◆ **TASK PROMPT**
Scan the entries and tally the lines that include the string "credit". Reply with the figure alone.

◆ **SUPPLIED DATA**
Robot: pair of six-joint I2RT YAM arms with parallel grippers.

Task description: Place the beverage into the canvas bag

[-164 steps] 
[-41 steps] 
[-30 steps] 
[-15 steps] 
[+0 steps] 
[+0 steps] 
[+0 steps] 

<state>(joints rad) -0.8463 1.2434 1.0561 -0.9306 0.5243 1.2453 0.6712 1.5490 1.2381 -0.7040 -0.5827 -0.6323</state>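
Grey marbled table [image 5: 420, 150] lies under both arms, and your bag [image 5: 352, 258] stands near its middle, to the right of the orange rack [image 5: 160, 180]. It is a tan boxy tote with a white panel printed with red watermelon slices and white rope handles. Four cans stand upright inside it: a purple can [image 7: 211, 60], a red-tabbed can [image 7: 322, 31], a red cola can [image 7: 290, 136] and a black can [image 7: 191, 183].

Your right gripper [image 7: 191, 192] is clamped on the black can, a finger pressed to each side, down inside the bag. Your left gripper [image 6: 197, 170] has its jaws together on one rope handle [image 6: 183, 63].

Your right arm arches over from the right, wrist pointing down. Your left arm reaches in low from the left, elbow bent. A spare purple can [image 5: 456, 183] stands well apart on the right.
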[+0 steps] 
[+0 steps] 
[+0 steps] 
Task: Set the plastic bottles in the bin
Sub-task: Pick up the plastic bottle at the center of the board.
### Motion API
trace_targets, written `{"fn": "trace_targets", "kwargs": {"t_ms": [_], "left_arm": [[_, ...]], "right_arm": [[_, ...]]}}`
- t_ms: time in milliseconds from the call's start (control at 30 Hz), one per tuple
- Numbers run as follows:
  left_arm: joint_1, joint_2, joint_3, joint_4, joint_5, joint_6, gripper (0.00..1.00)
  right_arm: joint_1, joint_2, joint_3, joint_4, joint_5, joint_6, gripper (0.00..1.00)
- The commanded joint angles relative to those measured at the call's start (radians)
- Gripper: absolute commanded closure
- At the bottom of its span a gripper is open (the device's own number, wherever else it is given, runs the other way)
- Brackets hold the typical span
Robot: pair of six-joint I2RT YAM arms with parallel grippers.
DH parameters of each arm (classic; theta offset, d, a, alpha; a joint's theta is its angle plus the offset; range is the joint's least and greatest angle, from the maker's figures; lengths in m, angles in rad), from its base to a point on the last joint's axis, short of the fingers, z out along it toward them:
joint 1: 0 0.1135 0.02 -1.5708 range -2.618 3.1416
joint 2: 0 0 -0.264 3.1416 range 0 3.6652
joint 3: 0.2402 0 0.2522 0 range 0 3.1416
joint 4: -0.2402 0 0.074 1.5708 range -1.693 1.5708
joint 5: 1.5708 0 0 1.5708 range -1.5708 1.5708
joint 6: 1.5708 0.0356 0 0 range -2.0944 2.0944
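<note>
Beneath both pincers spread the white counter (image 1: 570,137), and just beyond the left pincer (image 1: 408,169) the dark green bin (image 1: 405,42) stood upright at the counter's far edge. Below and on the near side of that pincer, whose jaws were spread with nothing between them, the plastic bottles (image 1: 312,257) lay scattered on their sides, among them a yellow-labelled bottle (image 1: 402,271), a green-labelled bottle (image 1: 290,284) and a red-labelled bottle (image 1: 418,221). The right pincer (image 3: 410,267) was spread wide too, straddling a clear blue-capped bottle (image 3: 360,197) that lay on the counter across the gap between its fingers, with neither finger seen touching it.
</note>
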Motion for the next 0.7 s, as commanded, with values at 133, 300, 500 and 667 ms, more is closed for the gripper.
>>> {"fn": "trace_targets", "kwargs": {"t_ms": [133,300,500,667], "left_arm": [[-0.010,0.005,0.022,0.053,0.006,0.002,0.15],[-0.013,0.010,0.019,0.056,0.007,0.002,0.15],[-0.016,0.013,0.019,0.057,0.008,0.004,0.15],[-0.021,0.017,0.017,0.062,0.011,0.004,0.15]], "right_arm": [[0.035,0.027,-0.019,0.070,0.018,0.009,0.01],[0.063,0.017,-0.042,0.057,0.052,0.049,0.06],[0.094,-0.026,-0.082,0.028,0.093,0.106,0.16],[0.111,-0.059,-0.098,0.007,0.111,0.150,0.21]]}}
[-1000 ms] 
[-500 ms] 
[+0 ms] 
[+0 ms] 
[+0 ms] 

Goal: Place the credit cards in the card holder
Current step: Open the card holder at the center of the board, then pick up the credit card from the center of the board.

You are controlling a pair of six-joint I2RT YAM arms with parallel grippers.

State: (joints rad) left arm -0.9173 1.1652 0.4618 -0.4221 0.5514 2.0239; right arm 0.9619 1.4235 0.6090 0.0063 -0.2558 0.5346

◆ **RESPONSE**
2